**Problem requirements**
Once the line holding "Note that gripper" is found in the listing below, write it out and each later line exactly, up to and including the one holding "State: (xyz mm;".

** Raw data follows **

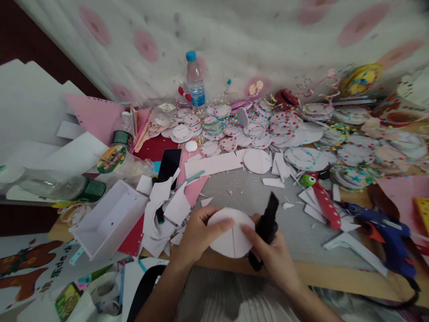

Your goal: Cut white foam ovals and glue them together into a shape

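My left hand (196, 235) pinches the left side of a white paper disc (231, 232) that has a crease or cut line down its middle, thumb on top. My right hand (268, 255) is wrapped round a black tool with a dark handle (266, 223), likely scissors or a cutter, and its fingers also touch the disc's right edge. Both hands hover over the grey mat (241, 192) near the table's front edge.
White paper scraps (167, 205) and a black phone (168, 164) lie left, beside a white box (110, 219). Several decorated round discs (254, 129) crowd the back with a water bottle (195, 80). A blue glue gun (385, 232) and red scissors (323, 201) lie right.
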A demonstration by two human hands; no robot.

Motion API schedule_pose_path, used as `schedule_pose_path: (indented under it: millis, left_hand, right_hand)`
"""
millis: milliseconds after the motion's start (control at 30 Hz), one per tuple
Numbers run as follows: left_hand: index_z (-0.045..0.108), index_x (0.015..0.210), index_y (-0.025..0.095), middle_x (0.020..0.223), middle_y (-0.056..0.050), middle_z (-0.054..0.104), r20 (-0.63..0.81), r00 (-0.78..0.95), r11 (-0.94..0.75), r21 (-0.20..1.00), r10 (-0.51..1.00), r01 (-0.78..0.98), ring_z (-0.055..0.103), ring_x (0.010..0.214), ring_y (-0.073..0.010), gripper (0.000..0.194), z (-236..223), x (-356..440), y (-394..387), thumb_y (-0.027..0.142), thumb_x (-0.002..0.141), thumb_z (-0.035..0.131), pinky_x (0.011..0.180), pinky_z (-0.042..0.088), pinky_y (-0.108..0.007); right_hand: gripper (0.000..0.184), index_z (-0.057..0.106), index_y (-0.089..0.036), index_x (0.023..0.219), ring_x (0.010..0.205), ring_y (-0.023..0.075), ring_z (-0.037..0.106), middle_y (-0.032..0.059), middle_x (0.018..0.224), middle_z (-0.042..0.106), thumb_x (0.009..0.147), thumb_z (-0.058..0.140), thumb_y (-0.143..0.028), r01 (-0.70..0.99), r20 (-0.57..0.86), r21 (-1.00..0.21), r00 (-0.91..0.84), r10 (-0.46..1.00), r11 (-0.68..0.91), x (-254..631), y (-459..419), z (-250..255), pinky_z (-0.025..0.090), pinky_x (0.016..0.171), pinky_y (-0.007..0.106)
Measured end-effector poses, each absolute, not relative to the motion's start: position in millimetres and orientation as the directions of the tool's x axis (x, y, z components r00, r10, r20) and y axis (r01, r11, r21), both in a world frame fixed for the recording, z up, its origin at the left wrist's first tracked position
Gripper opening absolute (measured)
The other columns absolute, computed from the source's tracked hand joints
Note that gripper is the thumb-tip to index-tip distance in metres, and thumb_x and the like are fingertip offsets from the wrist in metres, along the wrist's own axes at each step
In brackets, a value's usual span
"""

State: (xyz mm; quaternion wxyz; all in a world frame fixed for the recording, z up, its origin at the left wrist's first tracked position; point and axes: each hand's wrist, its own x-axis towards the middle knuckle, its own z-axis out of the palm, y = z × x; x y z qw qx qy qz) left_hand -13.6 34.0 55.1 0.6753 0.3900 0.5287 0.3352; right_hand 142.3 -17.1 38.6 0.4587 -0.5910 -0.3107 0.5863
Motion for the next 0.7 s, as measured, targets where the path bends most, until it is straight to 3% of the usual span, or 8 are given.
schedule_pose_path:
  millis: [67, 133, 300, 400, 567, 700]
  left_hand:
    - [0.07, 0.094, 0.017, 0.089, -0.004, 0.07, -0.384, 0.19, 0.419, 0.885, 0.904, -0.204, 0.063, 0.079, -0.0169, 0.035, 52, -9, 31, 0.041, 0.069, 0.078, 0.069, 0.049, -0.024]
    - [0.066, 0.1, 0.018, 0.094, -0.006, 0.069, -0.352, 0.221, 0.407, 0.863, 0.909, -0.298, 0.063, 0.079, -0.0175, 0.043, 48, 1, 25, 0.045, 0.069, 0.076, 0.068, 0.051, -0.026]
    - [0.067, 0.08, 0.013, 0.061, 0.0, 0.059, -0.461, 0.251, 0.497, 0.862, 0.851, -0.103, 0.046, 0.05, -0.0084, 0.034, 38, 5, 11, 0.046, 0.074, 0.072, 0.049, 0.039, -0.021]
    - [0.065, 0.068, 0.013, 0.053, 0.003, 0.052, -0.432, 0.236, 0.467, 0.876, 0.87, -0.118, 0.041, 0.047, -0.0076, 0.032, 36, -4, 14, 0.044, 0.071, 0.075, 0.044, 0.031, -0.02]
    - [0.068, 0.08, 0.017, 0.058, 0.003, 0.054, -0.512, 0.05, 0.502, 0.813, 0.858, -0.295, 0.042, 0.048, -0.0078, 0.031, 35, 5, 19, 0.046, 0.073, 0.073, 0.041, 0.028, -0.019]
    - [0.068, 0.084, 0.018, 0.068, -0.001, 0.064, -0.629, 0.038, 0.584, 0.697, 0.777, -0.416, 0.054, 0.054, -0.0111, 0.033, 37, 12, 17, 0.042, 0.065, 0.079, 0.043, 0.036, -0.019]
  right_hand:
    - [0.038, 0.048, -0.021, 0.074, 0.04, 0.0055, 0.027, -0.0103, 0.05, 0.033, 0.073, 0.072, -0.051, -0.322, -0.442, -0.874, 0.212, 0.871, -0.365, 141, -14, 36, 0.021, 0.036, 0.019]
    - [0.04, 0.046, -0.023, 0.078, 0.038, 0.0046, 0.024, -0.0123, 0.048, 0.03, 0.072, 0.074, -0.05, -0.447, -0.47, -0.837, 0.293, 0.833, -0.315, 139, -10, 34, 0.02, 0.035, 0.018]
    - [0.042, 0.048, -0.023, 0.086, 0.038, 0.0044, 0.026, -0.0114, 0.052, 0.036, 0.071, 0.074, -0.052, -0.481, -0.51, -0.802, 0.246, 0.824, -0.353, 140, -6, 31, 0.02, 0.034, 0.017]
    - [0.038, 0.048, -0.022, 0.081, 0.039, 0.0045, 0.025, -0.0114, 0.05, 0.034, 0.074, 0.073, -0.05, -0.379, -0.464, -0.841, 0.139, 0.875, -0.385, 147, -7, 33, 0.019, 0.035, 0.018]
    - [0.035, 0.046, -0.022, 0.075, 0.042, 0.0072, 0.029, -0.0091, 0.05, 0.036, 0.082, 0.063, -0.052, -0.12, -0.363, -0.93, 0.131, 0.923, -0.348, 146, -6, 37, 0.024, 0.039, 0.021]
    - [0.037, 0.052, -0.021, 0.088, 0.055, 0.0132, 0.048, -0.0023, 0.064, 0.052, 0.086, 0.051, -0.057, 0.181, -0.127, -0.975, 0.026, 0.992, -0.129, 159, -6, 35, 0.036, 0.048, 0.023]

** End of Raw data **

**Solution**
Note that gripper is the thumb-tip to index-tip distance in metres, and thumb_x and the like are fingertip offsets from the wrist in metres, along the wrist's own axes at each step
In brackets, a value's usual span
"""

State: (xyz mm; quaternion wxyz; all in a world frame fixed for the recording, z up, its origin at the left wrist's first tracked position; point and axes: each hand's wrist, its own x-axis towards the middle knuckle, its own z-axis out of the palm, y = z × x; x y z qw qx qy qz) left_hand -13.6 34.0 55.1 0.6753 0.3900 0.5287 0.3352; right_hand 142.3 -17.1 38.6 0.4587 -0.5910 -0.3107 0.5863

The output is complete, and nothing more is needed.